The on-disk executable format corresponds to how data is mapped into virtual memory (hence various alignment requirements, .reloc segment and similar).

What follows from above is that global and/or read-only data can make use of the above systems. Read-only would be marked as such, globals might not be read-only but might be shared (for DLLs). All of this is mostly optional and can serve as optimization. It's up to compiler to organize these things, but it doesn't strictly have to, especially with memory not being a primary bottleneck anymore.

Read overviews on exe formats, virtual memory and memory mapping relevant to your OS. Most of the stuff relies on tricky details.

Share this post


Link to post
Share on other sites
Im trying to make a little bytecode compiler and VM, and I just use the runtime stack. In the order theyre encountered in the script is the order they appear on the stack. There position on the stack is up or down from the currents scopes position. This also helps for recursive functions; you can just push another version of the stackframe on top of the stack, and the instructions manipulate them instead. After they reach "return", they pop their own stackfframe back off, and the script is back in the calling functions data again. And globals, as theyre encountered first, are typically referenced just from the bottom of the stack.

It does sound like such a honky tonk way of doing it, but as long as u pop off what you push on, you cant really muck up the stacks order. This means variables can live on the stack, and at compile time you can be sure of their position relative to some marker. The marker may be at index 5 or 50, but a particular local variable is always, say, +2 away from that 5 or 50.

Share this post


Link to post
Share on other sites
Perhaps I was not quite specific enough. I know how an OS handles this, the different file formats, relocation, stack frames, anything else. My executables are position independent, and are stored in an MSB format, which will be read in and swapped upon load, like all of my other file formats. Currently, global data is stored after the code block in the file, and is read in and placed on the main thread's stack before the initial stack frame. I'm beginning to think that read-only data should be stored with the global data, or something to that effect, since attempting to read from the read-only data block in memory is becoming tedious.

Share this post


Link to post
Share on other sites
You still did not specify the operating system, but since you are talking about “executables” I will assume you are interested in “exe” files on Windows.
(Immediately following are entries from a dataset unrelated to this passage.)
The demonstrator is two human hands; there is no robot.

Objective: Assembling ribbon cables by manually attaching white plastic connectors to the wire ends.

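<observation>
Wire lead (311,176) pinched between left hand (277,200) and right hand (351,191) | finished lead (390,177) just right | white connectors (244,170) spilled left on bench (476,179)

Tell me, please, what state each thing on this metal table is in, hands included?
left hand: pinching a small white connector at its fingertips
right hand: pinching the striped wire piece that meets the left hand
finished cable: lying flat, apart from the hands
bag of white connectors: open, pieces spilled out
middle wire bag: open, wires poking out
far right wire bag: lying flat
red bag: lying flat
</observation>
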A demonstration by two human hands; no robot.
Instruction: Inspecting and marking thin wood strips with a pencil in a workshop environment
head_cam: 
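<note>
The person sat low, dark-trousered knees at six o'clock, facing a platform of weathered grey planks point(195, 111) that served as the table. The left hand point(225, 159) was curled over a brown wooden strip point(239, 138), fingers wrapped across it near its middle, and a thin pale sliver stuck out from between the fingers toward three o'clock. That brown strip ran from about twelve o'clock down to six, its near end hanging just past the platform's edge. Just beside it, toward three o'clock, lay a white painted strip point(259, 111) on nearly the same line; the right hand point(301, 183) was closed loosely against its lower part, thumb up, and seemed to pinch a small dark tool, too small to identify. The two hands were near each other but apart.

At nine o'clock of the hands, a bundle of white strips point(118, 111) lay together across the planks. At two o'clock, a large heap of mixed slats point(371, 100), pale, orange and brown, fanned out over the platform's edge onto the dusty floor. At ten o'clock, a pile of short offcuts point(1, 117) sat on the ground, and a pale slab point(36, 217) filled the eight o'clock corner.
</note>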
Whatever global data you declare will be stored inside the .exe file.
If you initialize these values to 0, they will not actually contribute to the executable file size. When the chunks (or sections) of the .exe are loaded to memory, each chunk goes to a page-aligned boundary and there is a number telling how much to expand the chunk by padding the end with 0’s. This is where all of the globals set to 0 will live. Typically the chunk name is “.data”, but compilers are not required to use this name for chunks containing your globals, statics, strings, etc.
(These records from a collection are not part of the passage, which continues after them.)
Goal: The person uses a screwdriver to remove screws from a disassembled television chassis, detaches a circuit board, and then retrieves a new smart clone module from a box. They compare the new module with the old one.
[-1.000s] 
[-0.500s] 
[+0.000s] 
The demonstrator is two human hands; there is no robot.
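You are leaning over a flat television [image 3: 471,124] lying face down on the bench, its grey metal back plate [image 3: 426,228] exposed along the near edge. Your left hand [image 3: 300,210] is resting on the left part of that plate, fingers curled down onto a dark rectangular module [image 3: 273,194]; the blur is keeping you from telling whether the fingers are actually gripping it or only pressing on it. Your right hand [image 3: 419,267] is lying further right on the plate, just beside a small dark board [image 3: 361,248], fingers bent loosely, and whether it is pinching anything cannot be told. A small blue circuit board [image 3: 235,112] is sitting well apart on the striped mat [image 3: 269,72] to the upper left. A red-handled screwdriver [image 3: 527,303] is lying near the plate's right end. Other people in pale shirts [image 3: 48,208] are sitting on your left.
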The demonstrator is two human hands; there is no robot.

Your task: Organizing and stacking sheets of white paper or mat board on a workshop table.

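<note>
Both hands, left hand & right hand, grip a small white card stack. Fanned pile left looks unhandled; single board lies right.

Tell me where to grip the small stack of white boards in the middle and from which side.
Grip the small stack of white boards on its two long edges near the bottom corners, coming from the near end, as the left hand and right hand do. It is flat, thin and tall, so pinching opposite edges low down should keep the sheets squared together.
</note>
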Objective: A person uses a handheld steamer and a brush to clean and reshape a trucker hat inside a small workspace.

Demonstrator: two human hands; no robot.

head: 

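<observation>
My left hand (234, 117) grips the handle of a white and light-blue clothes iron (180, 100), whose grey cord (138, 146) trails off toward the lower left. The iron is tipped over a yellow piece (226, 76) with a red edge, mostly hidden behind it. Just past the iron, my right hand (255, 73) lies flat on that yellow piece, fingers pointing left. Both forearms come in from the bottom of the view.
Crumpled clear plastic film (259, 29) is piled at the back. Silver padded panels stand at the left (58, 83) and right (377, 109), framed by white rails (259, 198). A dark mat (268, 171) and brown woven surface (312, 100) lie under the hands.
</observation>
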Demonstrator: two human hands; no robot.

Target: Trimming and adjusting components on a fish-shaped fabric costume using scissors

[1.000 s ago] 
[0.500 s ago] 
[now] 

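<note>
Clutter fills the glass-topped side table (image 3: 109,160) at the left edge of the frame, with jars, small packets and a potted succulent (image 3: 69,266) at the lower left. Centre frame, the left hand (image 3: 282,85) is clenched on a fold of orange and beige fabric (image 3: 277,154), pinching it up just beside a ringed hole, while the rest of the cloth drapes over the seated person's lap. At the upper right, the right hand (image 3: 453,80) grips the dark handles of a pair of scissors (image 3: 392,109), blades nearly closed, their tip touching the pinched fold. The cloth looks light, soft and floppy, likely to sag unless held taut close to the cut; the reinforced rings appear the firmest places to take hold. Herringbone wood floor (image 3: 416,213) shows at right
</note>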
Unitialized data will typically go into a chunk called .bss.


Each chunk has a set of flags that determine readability, writeability, and executability. Since this flag is set for the whole chunk, read-only data cannot be in the same chunk as read-write data. Since the .bss section must be writable, it is common for read-write globals to go there and for read-only globals to go to the .data chunk.


So chunks are basically loaded as-they-are from the executable file into sequential pages in RAM. If you view a loaded .exe in RAM you will first see its PE header, then usually its actual code, then read-write globals (.bss), then embedded resources, then read-only globals (.data), and then the import table. Note that the sections can be in any order, but this order is common.
This is how all of the data is laid out in RAM. Globals will all be relatively close to each other, whether const or not, and also will be relatively close to the actual executable code.

Also, const or not, globals initialized to 0 do not contribute to the actual .exe size.


L. Spiro

Share this post


Link to post
Share on other sites

You still did not specify the operating system, but since you are talking about “executables” I will assume you are interested in “exe” files on Windows.

Whatever global data you declare will be stored inside the .exe file.
If you initialize these values to 0, they will not actually contribute to the executable file size. When the chunks (or sections) of the .exe are loaded to memory, each chunk goes to a page-aligned boundary and there is a number telling how much to expand the chunk by padding the end with 0’s. This is where all of the globals set to 0 will live. Typically the chunk name is “.data”, but compilers are not required to use this name for chunks containing your globals, statics, strings, etc.

Unitialized data will typically go into a chunk called .bss.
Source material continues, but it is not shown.